• [About this exercise]: Would you repeat the whole listing exactly, pictures excluded?

== Provided data

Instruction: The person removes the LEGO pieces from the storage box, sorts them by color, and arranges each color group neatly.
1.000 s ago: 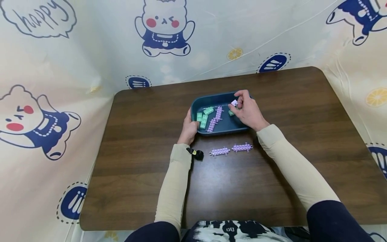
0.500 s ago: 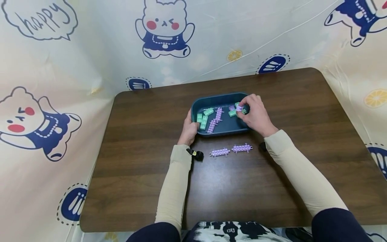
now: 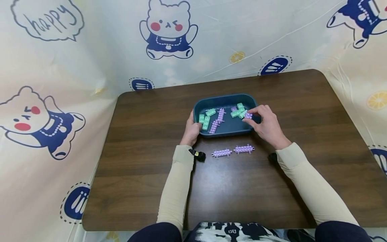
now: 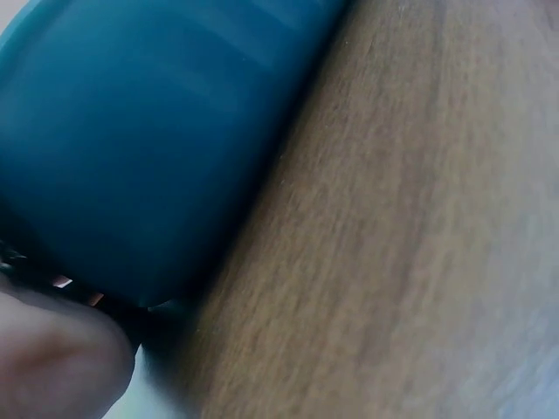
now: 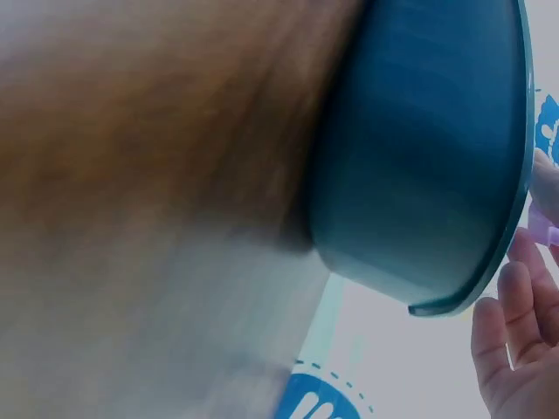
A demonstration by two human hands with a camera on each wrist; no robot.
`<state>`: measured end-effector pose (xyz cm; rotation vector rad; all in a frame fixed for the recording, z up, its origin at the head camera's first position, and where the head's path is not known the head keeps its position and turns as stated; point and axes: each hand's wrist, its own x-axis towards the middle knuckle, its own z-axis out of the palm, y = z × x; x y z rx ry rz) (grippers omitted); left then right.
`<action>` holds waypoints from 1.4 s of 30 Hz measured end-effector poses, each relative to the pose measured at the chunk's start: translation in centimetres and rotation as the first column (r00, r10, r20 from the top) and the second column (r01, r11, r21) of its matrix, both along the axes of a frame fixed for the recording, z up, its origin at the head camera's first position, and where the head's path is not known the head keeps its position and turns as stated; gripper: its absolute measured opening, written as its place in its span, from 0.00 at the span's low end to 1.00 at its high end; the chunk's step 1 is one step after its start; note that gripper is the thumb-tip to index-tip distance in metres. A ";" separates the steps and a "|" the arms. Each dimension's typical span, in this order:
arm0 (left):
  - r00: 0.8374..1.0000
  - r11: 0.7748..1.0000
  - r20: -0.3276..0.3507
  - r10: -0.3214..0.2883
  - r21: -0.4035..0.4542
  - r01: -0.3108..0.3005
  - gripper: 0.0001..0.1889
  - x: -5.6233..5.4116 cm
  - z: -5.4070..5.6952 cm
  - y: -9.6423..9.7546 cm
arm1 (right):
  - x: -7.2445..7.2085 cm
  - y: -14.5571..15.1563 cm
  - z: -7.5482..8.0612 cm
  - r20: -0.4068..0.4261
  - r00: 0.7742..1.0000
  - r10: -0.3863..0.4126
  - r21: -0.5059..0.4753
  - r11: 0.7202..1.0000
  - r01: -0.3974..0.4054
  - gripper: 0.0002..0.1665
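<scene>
My left hand [image 3: 191,130] grips the left end of a dark teal tray [image 3: 231,126], thumb over its rim. Over the tray's right end, my right hand [image 3: 268,127] pinches a small purple building brick [image 3: 248,115] between thumb and fingertips. In the right wrist view a bit of that purple brick [image 5: 538,225] shows behind the tray's rim, between the fingers. Inside the tray, two purple studded pieces with side pegs, one farther back [image 3: 221,115] and one nearer [image 3: 214,126], lie end to end. Green bricks [image 3: 206,123] lie at the left, and more green bricks [image 3: 235,113] at the right.
On the brown wooden table [image 3: 145,151], two more purple pegged pieces, a left one [image 3: 221,153] and a right one [image 3: 244,149], lie in a row in front of the tray. A printed cloth [image 3: 112,43] hangs behind the table.
My right hand has moved right and toward me with the purple brick, from the tray's far side to its right end. The left hand keeps its grip on the tray.
</scene>
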<state>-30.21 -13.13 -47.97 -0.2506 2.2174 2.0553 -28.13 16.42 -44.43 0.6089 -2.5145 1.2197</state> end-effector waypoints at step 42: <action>1.000 1.000 0.013 -0.006 -0.021 0.007 0.48 -0.2 -0.1 0.0 | 4.8 4.9 -1.3 0.448 0.893 -0.028 0.232 0.969 -0.086 0.20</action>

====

• [Reply]:
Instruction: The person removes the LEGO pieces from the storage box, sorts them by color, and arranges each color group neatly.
1.000 s ago: 
0.500 s ago: 
now: 
now: 
now: 
A demonstration by two human hands with a camera on each wrist; no robot.
`<state>`: measured end-effector pose (xyz cm; rotation vector rad; all in a frame fixed for the recording, z up, its origin at the head camera's first position, and where the head's path is not known the head keeps its position and turns as stated; point and axes: each hand's wrist, its own x-axis towards the middle knuckle, its own z-axis out of the palm, y = z × x; x y z rx ry rz) (grippers omitted); left then right.
`<action>` holds waypoints from 1.4 s of 30 Hz measured end-effector poses, each relative to the pose measured at the chunk's start: translation in centimetres and rotation as the first column (r00, r10, r20 from the top) and the second column (r01, r11, r21) of its matrix, both along the axes of a frame fixed for the recording, z up, its origin at the head camera's first position, and where the head's path is not known the head keeps its position and turns as stated; gripper: its absolute measured opening, written as its place in its span, from 0.00 at the span's low end to 1.00 at its high end; the chunk's step 1 is one step after its start; note that gripper is the thumb-tip to index-tip distance in metres. A ";" separates the steps and a "|" the arms. Each dimension's typical span, in this order:
arm0 (left):
  - r00: 0.8374..1.0000
  - r11: 0.7748..1.0000
  - r20: -0.3276..0.3507
  - r10: -0.3214..0.2883
  - r21: -0.4035..0.4542
  - r01: -0.3108..0.3005
  - gripper: 0.0001..0.1889
  - x: -5.6233..5.4116 cm
  - z: -5.4070..5.6952 cm
  - y: -9.6423..9.7546 cm
arm1 (right):
  - x: -7.2445..7.2085 cm
  - y: -14.5571..15.1563 cm
  - z: -7.5482..8.0612 cm
  - r20: -0.4068..0.4261
  - r00: 0.7742..1.0000
  - r10: -0.3863..0.4126
  - r21: -0.5059..0.4753
  - r11: 0.7202..1.0000
  - r01: -0.3974..0.4054
  - gripper: 0.0002..0.1665
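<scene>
My left hand [image 3: 191,130] grips the left end of a dark teal tray [image 3: 231,126], thumb over its rim. Over the tray's right end, my right hand [image 3: 268,127] pinches a small purple building brick [image 3: 248,115] between thumb and fingertips. In the right wrist view a bit of that purple brick [image 5: 538,225] shows behind the tray's rim, between the fingers. Inside the tray, two purple studded pieces with side pegs, one farther back [image 3: 221,115] and one nearer [image 3: 214,126], lie end to end. Green bricks [image 3: 206,123] lie at the left, and more green bricks [image 3: 235,113] at the right.
On the brown wooden table [image 3: 145,151], two more purple pegged pieces, a left one [image 3: 221,153] and a right one [image 3: 244,149], lie in a row in front of the tray. A printed cloth [image 3: 112,43] hangs behind the table.
My right hand has moved right and toward me with the purple brick, from the tray's far side to its right end. The left hand keeps its grip on the tray.
</scene>
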<state>-30.21 -13.13 -47.97 -0.2506 2.2174 2.0553 -28.13 16.42 -44.43 0.6089 -2.5145 1.2197</state> end-effector waypoints at step 42: <action>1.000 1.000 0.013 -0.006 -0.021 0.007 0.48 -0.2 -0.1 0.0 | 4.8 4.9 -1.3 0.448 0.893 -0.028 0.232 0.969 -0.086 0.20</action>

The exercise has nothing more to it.